By REBECCA HAZEN
Mindy Haworth, from Flintstone in Walker County, is the new Dade County Public Library Manager.
Haworth has worked at the library for a few weeks, and she is enjoying all the people she is meeting, and all the things she is learning about the community.
Haworth is the mother of four grown children. She was a stay-at-home mom for 27 years, but she was a teacher prior to having children. She was a middle school math teacher in 1994. A couple of years ago she went back into education and taught English Language Arts for sixth grade at an all-boys charter school.

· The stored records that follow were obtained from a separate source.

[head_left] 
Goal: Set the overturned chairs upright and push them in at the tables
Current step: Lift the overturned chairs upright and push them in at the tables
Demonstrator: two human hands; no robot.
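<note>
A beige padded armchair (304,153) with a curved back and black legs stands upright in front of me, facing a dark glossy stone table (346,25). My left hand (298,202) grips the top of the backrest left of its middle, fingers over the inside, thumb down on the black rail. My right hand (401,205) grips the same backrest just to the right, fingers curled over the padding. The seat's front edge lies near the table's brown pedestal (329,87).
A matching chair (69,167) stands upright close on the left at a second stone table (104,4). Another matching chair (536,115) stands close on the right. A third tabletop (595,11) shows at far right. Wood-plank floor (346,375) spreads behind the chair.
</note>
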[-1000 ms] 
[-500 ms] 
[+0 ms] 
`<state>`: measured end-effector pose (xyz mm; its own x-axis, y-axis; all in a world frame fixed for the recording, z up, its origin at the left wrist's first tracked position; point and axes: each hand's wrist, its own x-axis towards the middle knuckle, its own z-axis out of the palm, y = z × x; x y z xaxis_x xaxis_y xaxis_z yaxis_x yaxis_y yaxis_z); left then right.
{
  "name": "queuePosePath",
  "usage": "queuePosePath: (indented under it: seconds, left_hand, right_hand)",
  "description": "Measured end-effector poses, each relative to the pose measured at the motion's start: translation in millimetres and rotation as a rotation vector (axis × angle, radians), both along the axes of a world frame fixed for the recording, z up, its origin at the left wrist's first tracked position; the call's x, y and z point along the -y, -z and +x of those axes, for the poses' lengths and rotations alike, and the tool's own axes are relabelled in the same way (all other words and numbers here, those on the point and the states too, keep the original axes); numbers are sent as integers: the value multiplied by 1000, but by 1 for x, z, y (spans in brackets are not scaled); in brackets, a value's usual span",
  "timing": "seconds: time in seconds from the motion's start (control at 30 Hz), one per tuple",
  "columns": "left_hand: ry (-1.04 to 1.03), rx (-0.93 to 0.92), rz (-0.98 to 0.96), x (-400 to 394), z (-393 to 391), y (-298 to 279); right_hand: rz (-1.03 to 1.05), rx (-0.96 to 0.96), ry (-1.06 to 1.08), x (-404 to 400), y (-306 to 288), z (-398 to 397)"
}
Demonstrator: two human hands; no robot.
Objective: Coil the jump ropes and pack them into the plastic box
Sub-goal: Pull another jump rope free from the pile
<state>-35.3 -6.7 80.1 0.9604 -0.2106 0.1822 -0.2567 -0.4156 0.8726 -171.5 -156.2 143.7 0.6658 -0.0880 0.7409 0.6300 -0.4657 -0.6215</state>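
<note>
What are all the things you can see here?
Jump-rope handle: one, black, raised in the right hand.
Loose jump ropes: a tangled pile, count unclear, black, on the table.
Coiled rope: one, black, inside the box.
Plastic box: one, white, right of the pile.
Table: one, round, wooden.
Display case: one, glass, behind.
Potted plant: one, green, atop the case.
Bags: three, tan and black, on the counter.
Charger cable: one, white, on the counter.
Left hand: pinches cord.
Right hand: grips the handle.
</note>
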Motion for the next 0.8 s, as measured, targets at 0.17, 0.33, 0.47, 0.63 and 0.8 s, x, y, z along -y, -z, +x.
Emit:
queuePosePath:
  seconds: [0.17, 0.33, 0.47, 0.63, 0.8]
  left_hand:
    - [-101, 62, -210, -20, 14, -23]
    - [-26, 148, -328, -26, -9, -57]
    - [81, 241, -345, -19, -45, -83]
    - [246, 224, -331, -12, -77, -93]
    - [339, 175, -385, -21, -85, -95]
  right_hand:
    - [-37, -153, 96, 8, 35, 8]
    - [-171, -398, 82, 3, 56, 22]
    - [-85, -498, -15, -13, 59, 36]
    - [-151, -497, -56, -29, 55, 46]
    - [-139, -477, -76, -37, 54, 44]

“I was an ELA teacher, so I was committed to getting my students to read. It was a startup school, so we didn’t have a library. We were tasked with creating our own classroom libraries. I am fascinated with books and getting the right books in the right hands. I am an avid lifelong library user,” Haworth said.
When she saw the job posting, she said that she kept it in the back of her mind for a long time, and her heart keep calling her back to it.
“I went out on a limb and let them know, I don’t have a lot of experience in a library other than as a patron, but my mother was a media specialist, so I grew up in libraries. I helped her open a high school library at the high school I went to. Libraries have always been a part of my life, and I was called to it,” Haworth said.
When Haworth got the job as library manager, she said it was “almost unbelievable.”
“I feel like a lot of my life experience translates to managing the library. I am a firm believer that anything I need to learn, I will learn,” Haworth said.
Haworth noted that she spent a week training at the LaFayette-Walker County Public Library, which is the headquarter branch of the Cherokee Regional Library System. Haworth also thanked library assistants April Tinker and Georgeann Jones for helping her learn and get up to speed.
A few weeks into her new job, she says she is astounded by the number of patrons that the Dade County Public Library has.
“Everyone has been so welcoming. I love talking to the patrons. Getting to know people’s stories is important to me. This branch is unique, and this community is unique,” Haworth said.
Currently, Haworth is working on the library’s summer reading club, and booking talent performers. She also attended the monthly book club meeting, where the club members set all the books to read for the upcoming year.
Haworth also said that part of the learning curve of the new job is getting to know the community as well.
“I have been to a city council meeting and a county commission meeting. I am just trying to learn as much about this community as I can. The people I have met have been so welcoming and so friendly. Everyone knows everybody and everyone is willing to help each other out,” Haworth said.
Haworth’s goals as library manager include maintaining the library’s great history of being a part of the community, increase its patronage and keeping the book collection updated.
“We want people to come in and feel welcome and know that we are here to help them. Ultimately, the library is about books, but there is a balance between books and community. We want to feel a part of the community. We want to make sure we are increasing literacy and access to books and technology,” Haworth said.
Haworth also wants to see more teens coming into the library and would like to see more programming for teens and adults.
“We are still looking to fill our youth education coordinator position. We are taking our time and trying to find the right person. Hopefully when that person gets put in place, we will put more programming out there,” Haworth said.
Haworth loves the resources that the library has to offer, including the Learning Express Library program, which offers career preparation and test preparation for college admissions, and more.
“We need to keep the community abreast of all the things the library can help them with,” Haworth said.
Some of Haworth’s favorite books include “All the light We Cannot See” by Anthony Doerr, “The Four Winds” by Kristin Hannah, and “News of the World” by Paulette Jiles.
“I read a lot on Libby, the audio book app we have through the library. I get a lot of books read going to and from work. I just started the January Book Club book, ‘The Wonder Boy of Whistle Stop’ [By Fannie Flagg],” Haworth said.
Visit the Dade County Public Library and say hello to Haworth. The winter hours of the library are 10 a.m. to 6 p.m. on Tuesday, 10 a.m. to 5 p.m. on Wednesday, 10 a.m. to 6 p.m. on Thursday, 10 a.m. to 3 p.m. on Friday, and 10 a.m. to 2 p.m. on Saturday.